A simple library implementing the CESU-8 compatibility encoding scheme. This is a non-standard variant of UTF-8 that is used internally by some systems that need to represent UTF-16 data as 8-bit characters. Yes, this is ugly.

Use of this encoding is discouraged by the Unicode Consortium. It’s OK for working with existing internal APIs, but it should not be used for transmitting or storing data.

use std::borrow::Cow;
use cesu8str::{Cesu8Str, Variant};

// 16-bit Unicode characters are the same in UTF-8 and CESU-8.
assert_eq!("aé日".as_bytes(), Cesu8Str::from_utf8("aé日", Variant::Standard).as_bytes());
assert_eq!("aé日", Cesu8Str::from_cesu8("aé日".as_bytes(), Variant::Standard).unwrap());

// This string is CESU-8 data containing a 6-byte surrogate pair,
// which decodes to a 4-byte UTF-8 string.
let data = &[0xED, 0xA0, 0x81, 0xED, 0xB0, 0x81];
assert_eq!("\u{10401}", Cesu8Str::from_cesu8(data, Variant::Standard).unwrap());

A note about security

While this library tries it’s best to fail and check for malformed input, this is a legacy data format that should only be used for interacting with legacy libraries. CESU-8 is intended as an internal-only format, malformed data should be assumed to be improperly encoded (a bug), or an attacker.
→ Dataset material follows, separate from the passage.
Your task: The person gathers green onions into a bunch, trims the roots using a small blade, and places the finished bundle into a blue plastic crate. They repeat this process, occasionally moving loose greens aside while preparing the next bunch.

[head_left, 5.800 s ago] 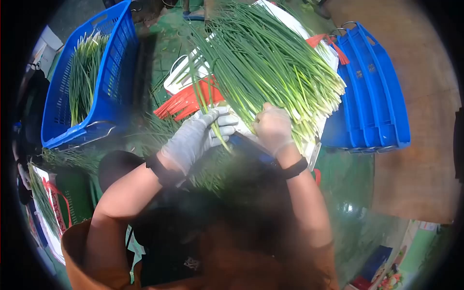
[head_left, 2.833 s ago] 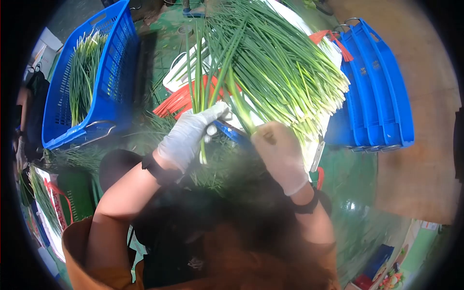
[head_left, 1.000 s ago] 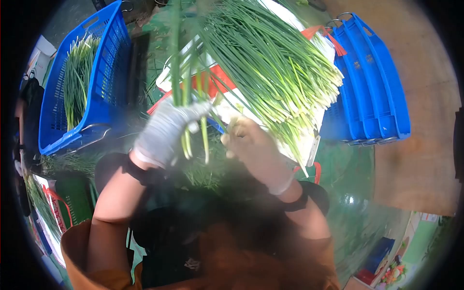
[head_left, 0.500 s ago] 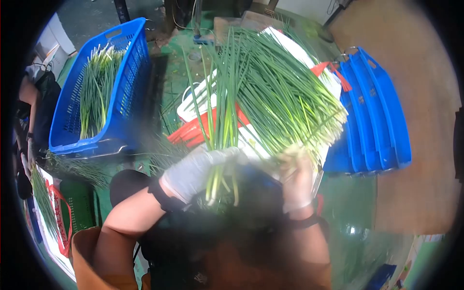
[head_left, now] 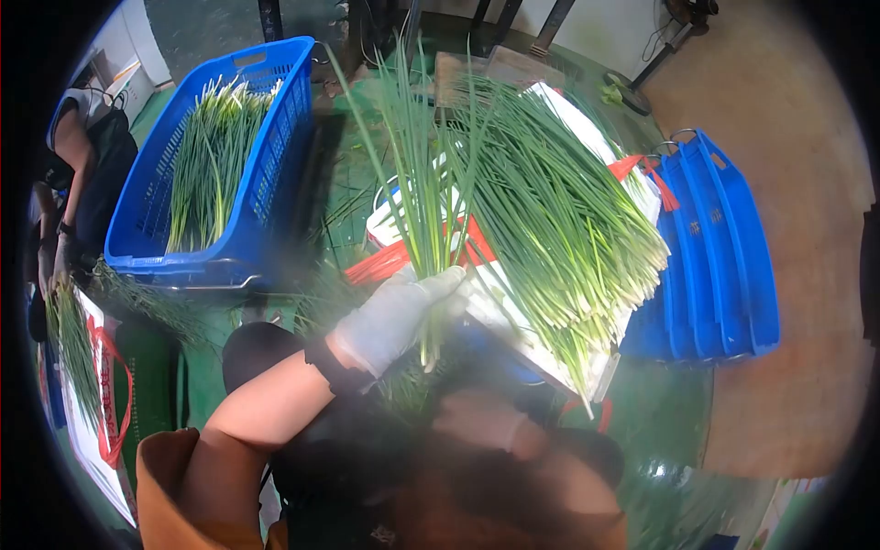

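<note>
My gloved left hand [head_left: 390,321] is closed around a small bunch of spring onions [head_left: 423,220]. Their green tops point up and away, and the white root ends poke out below the fist. My right hand [head_left: 481,418] hangs low in front of my body, away from the bunch. It is blurred, so its fingers cannot be made out. Just beyond and to the right, a large pile of spring onions [head_left: 559,211] lies slanted on a white sheet with red straps [head_left: 490,307], root ends towards the right.
At left stands a blue crate [head_left: 266,183] with spring onions inside. Nested blue crates [head_left: 710,247] are on the right. Another person's arm [head_left: 78,170] reaches over spring onions on a white bag [head_left: 96,412] at far left. Loose green trimmings [head_left: 151,302] litter the green floor.
My right hand has dropped from beside the pile's root ends to low in front of me. My left hand, with the spring onions, now appears slightly further right as the view shifted.
</note>
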Motion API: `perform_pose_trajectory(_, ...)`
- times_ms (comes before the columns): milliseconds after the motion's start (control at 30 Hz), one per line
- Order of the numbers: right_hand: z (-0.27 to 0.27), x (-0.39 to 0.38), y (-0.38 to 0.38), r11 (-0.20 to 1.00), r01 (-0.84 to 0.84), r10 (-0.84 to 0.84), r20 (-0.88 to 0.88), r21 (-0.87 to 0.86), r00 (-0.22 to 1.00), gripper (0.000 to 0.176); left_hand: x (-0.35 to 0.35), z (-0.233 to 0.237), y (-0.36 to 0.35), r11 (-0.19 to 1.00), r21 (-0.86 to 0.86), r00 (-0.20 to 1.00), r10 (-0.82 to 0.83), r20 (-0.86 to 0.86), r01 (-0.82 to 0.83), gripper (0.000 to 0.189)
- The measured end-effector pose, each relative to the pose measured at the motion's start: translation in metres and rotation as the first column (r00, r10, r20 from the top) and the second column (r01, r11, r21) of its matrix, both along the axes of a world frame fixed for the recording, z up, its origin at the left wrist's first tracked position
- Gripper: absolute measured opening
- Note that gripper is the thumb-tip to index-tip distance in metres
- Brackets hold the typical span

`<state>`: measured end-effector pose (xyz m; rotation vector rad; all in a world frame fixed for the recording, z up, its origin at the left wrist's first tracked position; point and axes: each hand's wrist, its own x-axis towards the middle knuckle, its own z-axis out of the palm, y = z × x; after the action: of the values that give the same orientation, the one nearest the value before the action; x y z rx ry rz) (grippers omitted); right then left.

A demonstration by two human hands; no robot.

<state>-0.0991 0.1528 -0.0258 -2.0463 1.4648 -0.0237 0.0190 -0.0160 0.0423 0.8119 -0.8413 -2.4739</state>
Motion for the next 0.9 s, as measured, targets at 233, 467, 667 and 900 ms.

Java and U+0000, and other variants

Java uses the CESU-8 encoding as described above, but with one difference: The null character U+0000 is represented as an overlong UTF-8 sequence C0 80. This is supported by the Cesu8Str::from_cesu8(bytes, Variant::Java) and java_variant_str.as_bytes() methods.

Surrogate pairs and UTF-8

The UTF-16 encoding uses “surrogate pairs” to represent Unicode code points in the range from U+10000 to U+10FFFF. These are 16-bit numbers in the range 0xD800 to 0xDFFF.

0xD800 to 0xDBFF: First half of surrogate pair. When encoded as CESU-8, these become 11101101 10100000 10000000 to 11101101 10101111 10111111.
0xDC00 to 0xDFFF: Second half of surrogate pair. These become 11101101 10110000 10000000 to 11101101 10111111 10111111.
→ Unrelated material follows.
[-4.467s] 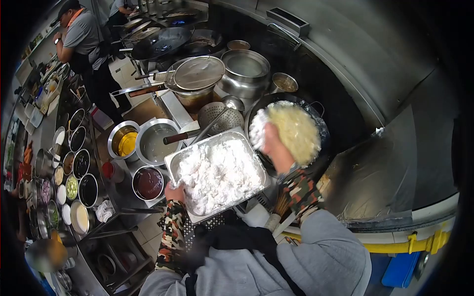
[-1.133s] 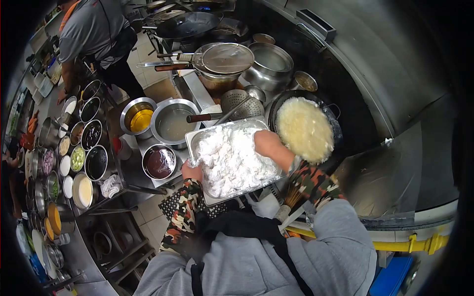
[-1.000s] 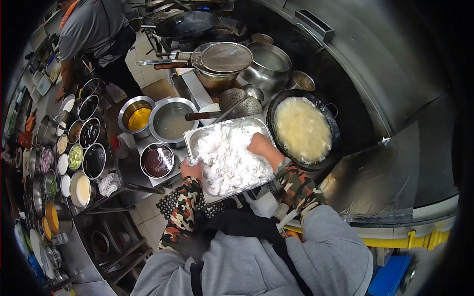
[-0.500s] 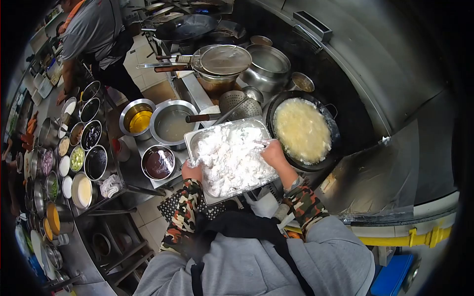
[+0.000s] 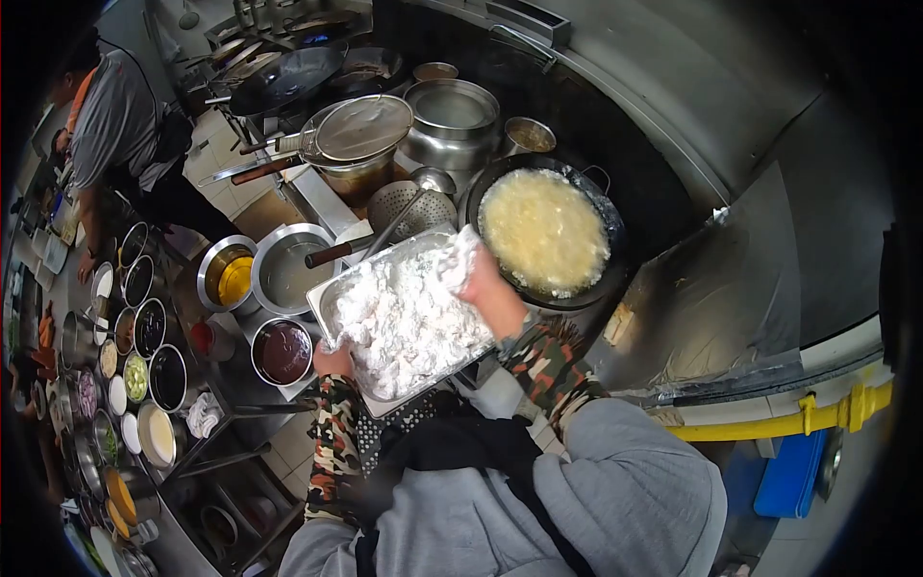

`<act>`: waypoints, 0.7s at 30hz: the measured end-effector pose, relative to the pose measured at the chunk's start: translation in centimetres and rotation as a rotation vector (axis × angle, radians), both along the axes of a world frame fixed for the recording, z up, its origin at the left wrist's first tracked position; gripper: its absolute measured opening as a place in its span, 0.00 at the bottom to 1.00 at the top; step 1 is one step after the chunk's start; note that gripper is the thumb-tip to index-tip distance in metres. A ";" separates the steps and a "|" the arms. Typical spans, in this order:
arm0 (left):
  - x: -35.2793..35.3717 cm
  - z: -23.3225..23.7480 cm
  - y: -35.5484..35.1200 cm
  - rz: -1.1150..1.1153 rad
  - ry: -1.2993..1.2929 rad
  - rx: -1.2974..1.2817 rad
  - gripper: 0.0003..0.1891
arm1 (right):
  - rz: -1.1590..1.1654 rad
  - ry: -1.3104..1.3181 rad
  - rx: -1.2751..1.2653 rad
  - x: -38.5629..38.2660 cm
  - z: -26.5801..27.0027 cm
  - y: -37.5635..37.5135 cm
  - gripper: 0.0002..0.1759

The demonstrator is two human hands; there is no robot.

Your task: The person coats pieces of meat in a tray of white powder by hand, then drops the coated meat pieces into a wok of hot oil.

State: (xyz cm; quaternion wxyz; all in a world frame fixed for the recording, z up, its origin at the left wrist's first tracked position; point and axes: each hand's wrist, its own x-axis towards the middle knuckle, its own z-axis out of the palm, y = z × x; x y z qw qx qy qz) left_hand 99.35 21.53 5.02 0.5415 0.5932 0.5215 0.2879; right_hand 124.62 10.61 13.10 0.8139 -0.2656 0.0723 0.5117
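A metal tray full of white floury pieces is held in front of me, tilted. My left hand grips its left edge, fingers wrapped round the rim. Over the tray's upper right part, my right hand is closed on some flour-coated pieces; its fingertips are partly hidden by flour. Just right of that hand stands a black wok with bubbling, foamy yellow oil. Behind the tray lie a perforated skimmer and a ladle.
Pots with yellow liquid, cloudy liquid and dark red sauce stand left of the tray. Farther left, several ingredient bowls line a counter, where a co-worker leans. A sieve rests on a pot behind.
My right hand has moved from the tray's right edge to its upper right corner and now holds floury pieces. The camera view has shifted, with most things appearing farther left.
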 end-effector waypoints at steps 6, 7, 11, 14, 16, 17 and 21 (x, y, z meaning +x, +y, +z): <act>0.4 3.2 -1.0 0.066 0.057 -0.004 0.13 | -0.390 -0.761 -1.018 6.3 4.1 -6.6 0.14; 0.3 2.0 -0.6 0.049 0.013 -0.008 0.13 | -0.233 -1.287 -1.233 8.4 2.3 -8.5 0.15; 0.0 0.1 0.0 0.011 -0.049 -0.038 0.13 | 0.230 -2.070 -1.282 11.8 -2.9 -12.1 0.17; 0.0 -0.2 0.0 0.008 -0.021 -0.037 0.13 | 0.300 -2.134 -1.400 12.3 -3.6 -13.1 0.19; 0.0 -0.8 0.1 0.008 -0.023 -0.010 0.13 | 0.296 -2.195 -1.449 14.3 -4.2 -12.8 0.18; -0.2 -0.8 0.1 0.007 -0.017 -0.011 0.13 | 0.292 -2.252 -1.502 15.3 -4.7 -12.6 0.17; 0.3 0.4 -0.4 0.022 -0.035 -0.079 0.14 | 0.096 -1.960 -1.631 13.2 2.7 -10.0 0.15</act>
Wikipedia explains the code point to UTF-16 conversion process:

Consider the encoding of U+10437 (𐐷):

Subtract 0x10000 from 0x10437. The result is 0x00437, 0000 0000 0100 0011 0111.
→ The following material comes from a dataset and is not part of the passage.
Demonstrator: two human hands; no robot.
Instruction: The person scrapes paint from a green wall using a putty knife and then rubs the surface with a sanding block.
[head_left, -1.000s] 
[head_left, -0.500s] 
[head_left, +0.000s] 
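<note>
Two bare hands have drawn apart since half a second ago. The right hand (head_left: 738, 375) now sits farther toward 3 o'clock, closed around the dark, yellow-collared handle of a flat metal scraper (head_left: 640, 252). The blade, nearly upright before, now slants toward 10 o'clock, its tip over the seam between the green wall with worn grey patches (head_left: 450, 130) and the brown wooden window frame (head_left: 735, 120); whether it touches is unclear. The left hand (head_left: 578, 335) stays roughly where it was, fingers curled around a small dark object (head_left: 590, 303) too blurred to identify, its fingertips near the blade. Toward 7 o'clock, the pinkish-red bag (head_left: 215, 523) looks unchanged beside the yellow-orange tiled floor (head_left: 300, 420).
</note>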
Split this into the high 10-bit value and the low 10-bit value: 0000000001 and 0000110111.

Add 0xD800 to the high value to form the high surrogate: 0xD800 + 0x0001 = 0xD801.

Add 0xDC00 to the low value to form the low surrogate: 0xDC00 + 0x0037 = 0xDC37.

Structs

Cesu8Error

Errors which can occur when attempting to interpret a str or sequence of u8 as a CESU8 string.

Cesu8Str

A CESU-8 or Modified UTF-8 string.

Enums

Variant

Which variant of the encoding are we working with?

Functions

from_cesu8

Convert CESU-8 data to a Rust string, re-encoding only if necessary. Returns an error if the data cannot be represented as valid UTF-8.

from_java_cesu8

Convert Java’s modified UTF-8 data to a Rust string, re-encoding only if necessary. Returns an error if the data cannot be represented as valid UTF-8.

is_valid_cesu8

Check whether a Rust string contains valid CESU-8 data.

is_valid_java_cesu8

Check whether a Rust string contains valid Java’s modified UTF-8 data.

to_cesu8

Convert a Rust &str to CESU-8 bytes.

to_java_cesu8

Convert a Rust &str to Java’s modified UTF-8 bytes.